The deduction for foreign-derived intangible income (FDII) sits right at the center of encouraging R&D, economic growth, and high-paying U.S. jobs by encouraging companies to invest in jobs and IP in the U.S. to serve customers in foreign markets. It does so largely through equalizing the tax rate on the income from those investments as compared to those investments being made overseas. In practice, this means companies receive benefits for realizing successful research and then selling products derived from that research abroad. For example, FDII provides key support to U.S. companies who develop advanced technologies like 5G wireless technology and advanced semiconductors. From the perspective of the U.S. tax base, when companies hold their IP in the United States, the United States has the first right to tax the income the IP generates. Any proposed amendments to FDII should take into account the benefits accrued by encouraging the location and further development of IP in the United States, including but not limited to the benefits for U.S. employment opportunities, investment, and the U.S. tax base.

GILTI

The U.S.’s global intangible low-taxed income (GILTI) regime was designed to work with the FDII provision as a cohesive system to help encourage investment and jobs in the United States and to support U.S. companies against global competition for selling products and services throughout the world. While FDII acts as the carrot by encouraging foreign sales of products connected to U.S.-held IP, GILTI acts as the stick by applying a minimum tax to the foreign earnings of U.S. multinational companies from intangible assets. Under GILTI, the United States is the only advanced economy that taxes the active foreign business income of its multinational companies on a current basis, as opposed to other jurisdictions that maintain territorial systems. Any consideration of proposed changes to GILTI should therefore bear in mind that the United States is already an outlier in its treatment of foreign business income earned by domestic companies. This is especially true when you consider that GILTI only allows companies to apply foreign tax credits to 80% of the income already taxed by other jurisdictions (sometimes referred to as a haircut) and introduces certain distortions from the absence of multi-year averaging of profits and loss or a carryforward of excess foreign tax credits. The current “aggregate” approach for calculating GILTI reflects the integrated nature of the foreign operations of companies, reduces the complexity of the GILTI calculation, and helps, in part, to mitigate those distortions.

BEAT

Base erosion has been a longstanding concern in U.S. tax policy circles and globally. These concerns drove participation by the United States and other jurisdictions in the Organisation for Economic Co-operation and Development’s (OECD) Base Erosion and Profit Shifting (BEPS) project, which broadly speaking was intended to limit unilateral action by countries and curtail the use of complex, hybrid arrangements. The Tax Cuts and Jobs Act included the introduction of a base erosion and anti-abuse tax (BEAT) designed to address what were viewed as excess base-eroding payments to foreign related parties. In practice, BEAT has been a fairly blunt instrument as it frequently applies to day-to-day business transactions and does not permit the use of domestic tax credits that lawmakers had intended to further specific policy objectives.

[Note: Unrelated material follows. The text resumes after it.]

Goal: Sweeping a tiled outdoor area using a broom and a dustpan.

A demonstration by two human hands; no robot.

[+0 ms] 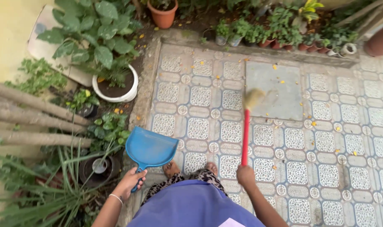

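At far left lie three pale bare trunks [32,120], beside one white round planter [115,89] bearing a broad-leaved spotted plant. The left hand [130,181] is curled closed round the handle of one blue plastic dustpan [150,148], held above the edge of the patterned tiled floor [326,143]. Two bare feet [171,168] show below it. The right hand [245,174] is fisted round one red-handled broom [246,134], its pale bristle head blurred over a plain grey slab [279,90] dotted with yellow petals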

It is worth re-visiting the BEAT so that the regime is more precise in its application and better tailored to addressing base erosion.

The U.S. tax system is a complex and comprehensive system with interacting levers intended to incentivize equitable domestic growth and innovation, and, in conjunction with domestic provisions, provide revenue for the federal government. As the United States advances its domestic and international agendas, it should do so in a way that considers U.S. competitiveness vis-à-vis its international partners. After all, the United States benefits both from globally engaged U.S. multinational companies and from international companies making investments in the United States. ITI looks forward to engaging with policymakers as they consider reforms to the U.S. tax system.